- **EXERCISE MATERIAL**:
********************

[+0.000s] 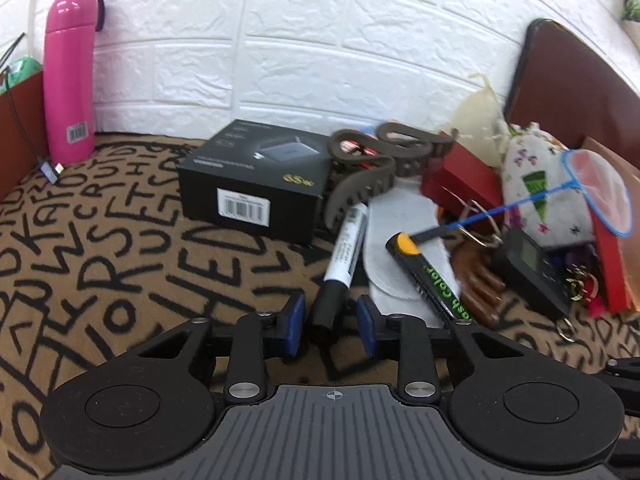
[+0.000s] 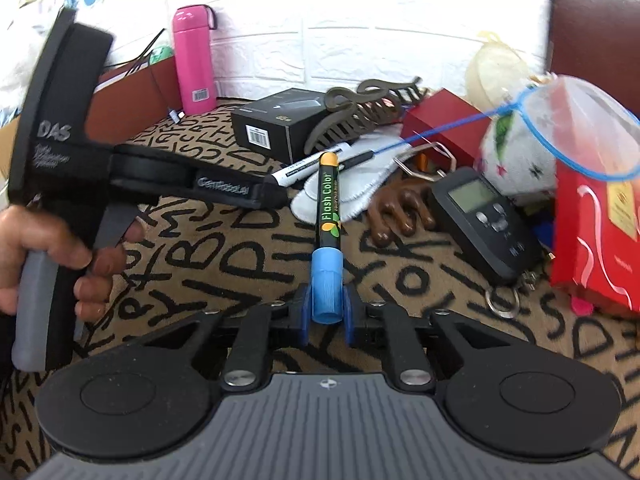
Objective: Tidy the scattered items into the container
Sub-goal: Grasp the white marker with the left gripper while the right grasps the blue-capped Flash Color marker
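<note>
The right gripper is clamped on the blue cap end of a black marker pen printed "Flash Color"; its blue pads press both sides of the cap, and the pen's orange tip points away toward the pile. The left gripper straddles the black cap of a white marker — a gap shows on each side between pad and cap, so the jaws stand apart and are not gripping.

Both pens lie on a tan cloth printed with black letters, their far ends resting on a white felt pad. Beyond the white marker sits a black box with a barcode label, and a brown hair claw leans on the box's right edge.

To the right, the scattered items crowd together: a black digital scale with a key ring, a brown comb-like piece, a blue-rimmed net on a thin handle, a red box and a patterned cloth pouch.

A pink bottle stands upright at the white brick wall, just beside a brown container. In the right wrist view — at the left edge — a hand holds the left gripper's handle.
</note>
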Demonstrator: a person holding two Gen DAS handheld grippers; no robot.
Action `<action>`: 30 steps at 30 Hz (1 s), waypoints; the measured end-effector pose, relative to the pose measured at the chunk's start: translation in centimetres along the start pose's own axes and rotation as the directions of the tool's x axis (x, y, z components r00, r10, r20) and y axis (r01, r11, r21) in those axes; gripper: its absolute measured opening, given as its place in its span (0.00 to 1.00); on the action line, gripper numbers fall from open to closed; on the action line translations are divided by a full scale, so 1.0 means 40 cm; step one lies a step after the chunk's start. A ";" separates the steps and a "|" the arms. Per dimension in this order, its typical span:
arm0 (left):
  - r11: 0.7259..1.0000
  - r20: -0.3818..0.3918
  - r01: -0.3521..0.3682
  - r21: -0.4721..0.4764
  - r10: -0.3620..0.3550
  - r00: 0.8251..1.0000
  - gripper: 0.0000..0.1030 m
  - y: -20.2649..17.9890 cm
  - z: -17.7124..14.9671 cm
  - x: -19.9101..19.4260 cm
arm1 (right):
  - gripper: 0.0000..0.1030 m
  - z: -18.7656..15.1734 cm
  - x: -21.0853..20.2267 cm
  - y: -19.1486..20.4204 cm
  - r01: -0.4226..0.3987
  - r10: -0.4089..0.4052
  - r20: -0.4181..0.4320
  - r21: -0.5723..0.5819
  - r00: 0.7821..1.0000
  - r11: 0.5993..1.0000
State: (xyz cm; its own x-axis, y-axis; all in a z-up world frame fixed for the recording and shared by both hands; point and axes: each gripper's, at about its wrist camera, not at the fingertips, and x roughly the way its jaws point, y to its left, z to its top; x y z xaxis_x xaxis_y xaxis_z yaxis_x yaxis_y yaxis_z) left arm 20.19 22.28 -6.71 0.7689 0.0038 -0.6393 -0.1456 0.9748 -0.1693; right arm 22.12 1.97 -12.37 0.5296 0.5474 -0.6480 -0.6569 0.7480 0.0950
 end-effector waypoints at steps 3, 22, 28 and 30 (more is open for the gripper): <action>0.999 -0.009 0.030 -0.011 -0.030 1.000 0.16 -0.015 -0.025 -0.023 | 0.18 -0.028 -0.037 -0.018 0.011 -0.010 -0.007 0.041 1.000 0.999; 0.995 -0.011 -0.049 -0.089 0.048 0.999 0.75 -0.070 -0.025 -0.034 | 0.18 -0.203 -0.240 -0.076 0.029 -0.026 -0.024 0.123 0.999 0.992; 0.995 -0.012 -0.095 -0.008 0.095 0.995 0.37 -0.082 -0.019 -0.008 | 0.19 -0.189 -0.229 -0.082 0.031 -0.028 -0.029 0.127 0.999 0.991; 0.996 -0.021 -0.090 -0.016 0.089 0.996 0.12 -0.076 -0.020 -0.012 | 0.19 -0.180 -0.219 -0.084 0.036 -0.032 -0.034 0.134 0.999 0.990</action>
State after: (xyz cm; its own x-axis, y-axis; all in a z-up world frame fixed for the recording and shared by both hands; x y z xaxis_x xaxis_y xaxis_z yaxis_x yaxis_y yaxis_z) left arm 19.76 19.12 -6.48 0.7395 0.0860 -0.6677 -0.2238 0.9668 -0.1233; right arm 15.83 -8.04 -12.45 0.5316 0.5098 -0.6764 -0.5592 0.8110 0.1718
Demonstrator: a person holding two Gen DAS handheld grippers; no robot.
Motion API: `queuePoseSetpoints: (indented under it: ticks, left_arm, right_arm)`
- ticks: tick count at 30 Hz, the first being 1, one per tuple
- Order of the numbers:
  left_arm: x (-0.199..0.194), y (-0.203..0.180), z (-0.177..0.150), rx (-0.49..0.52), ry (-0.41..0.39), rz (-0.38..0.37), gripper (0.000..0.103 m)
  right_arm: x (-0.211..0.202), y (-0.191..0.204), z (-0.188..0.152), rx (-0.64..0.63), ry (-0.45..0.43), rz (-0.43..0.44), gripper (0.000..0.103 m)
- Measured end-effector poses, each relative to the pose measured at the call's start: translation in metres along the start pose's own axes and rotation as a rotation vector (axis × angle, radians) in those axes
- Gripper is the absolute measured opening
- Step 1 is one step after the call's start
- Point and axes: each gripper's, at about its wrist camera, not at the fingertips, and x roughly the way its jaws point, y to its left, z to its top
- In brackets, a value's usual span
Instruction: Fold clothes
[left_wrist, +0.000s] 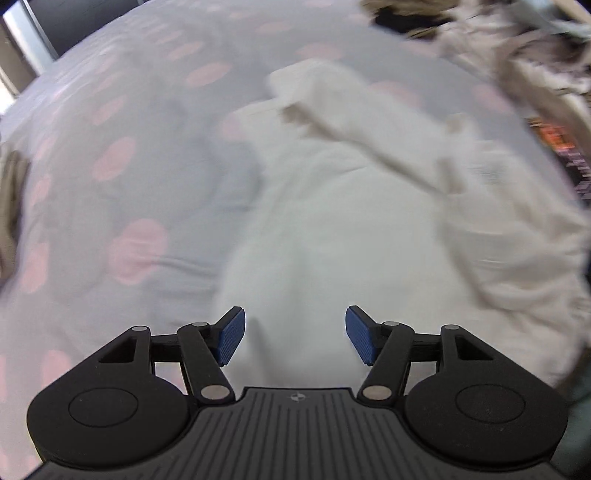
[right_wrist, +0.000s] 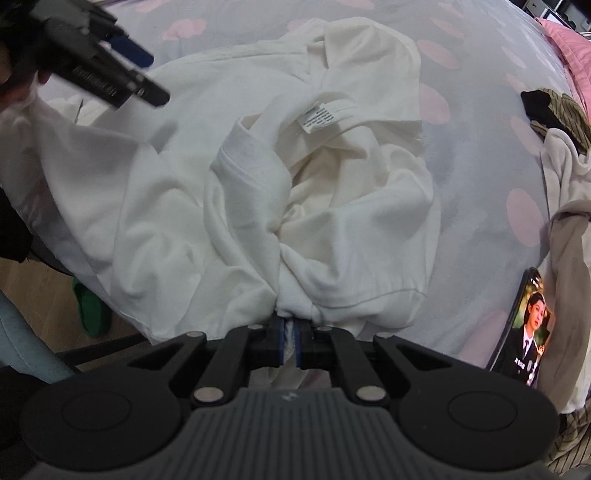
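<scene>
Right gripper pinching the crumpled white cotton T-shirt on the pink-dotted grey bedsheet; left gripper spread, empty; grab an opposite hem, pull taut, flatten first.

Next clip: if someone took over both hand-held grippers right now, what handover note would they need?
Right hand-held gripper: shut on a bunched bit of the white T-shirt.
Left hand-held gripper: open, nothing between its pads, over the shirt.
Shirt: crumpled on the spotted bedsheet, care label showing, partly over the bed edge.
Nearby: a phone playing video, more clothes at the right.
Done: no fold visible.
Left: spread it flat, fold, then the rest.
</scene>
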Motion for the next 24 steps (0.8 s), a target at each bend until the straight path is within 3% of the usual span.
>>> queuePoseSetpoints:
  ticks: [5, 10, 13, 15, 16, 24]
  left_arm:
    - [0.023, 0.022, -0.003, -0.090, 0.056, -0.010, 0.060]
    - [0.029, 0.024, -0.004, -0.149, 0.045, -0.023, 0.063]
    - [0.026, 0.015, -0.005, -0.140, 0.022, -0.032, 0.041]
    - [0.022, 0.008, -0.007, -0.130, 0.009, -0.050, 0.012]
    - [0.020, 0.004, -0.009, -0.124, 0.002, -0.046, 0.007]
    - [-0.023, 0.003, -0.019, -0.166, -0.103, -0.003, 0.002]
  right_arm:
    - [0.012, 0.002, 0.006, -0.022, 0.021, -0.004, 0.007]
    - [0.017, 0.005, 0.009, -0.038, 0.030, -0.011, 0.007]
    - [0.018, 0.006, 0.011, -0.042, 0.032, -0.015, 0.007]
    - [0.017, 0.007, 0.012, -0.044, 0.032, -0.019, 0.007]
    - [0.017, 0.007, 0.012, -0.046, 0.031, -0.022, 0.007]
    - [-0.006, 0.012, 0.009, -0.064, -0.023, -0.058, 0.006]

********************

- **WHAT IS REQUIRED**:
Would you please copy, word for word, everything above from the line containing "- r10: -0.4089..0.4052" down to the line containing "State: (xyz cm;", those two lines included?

- **ANSWER BELOW**:
  - r10: -0.4089..0.4052
  - r20: -0.4181..0.4320
  - r21: -0.5723..0.5819
  - r00: 0.7821..1.0000
  - r11: 0.5993..1.0000
State: (xyz cm; its own x-axis, y-axis; all in a z-up world frame fixed for the recording and shared by both hands; point and axes: each gripper's, at about its wrist camera, not at the fingertips, and x roughly the way its jaws point, y to its left, z to its top; x y z xaxis_x xaxis_y xaxis_z yaxis_x yaxis_y yaxis_z) left arm 20.19 22.28 -6.71 0.7689 0.0038 -0.6393 -0.1456 0.9748 -0.1693; right arm 22.12 1.97 -12.37 0.5296 0.5474 -0.6480 -0.6569 0.7480 0.0950

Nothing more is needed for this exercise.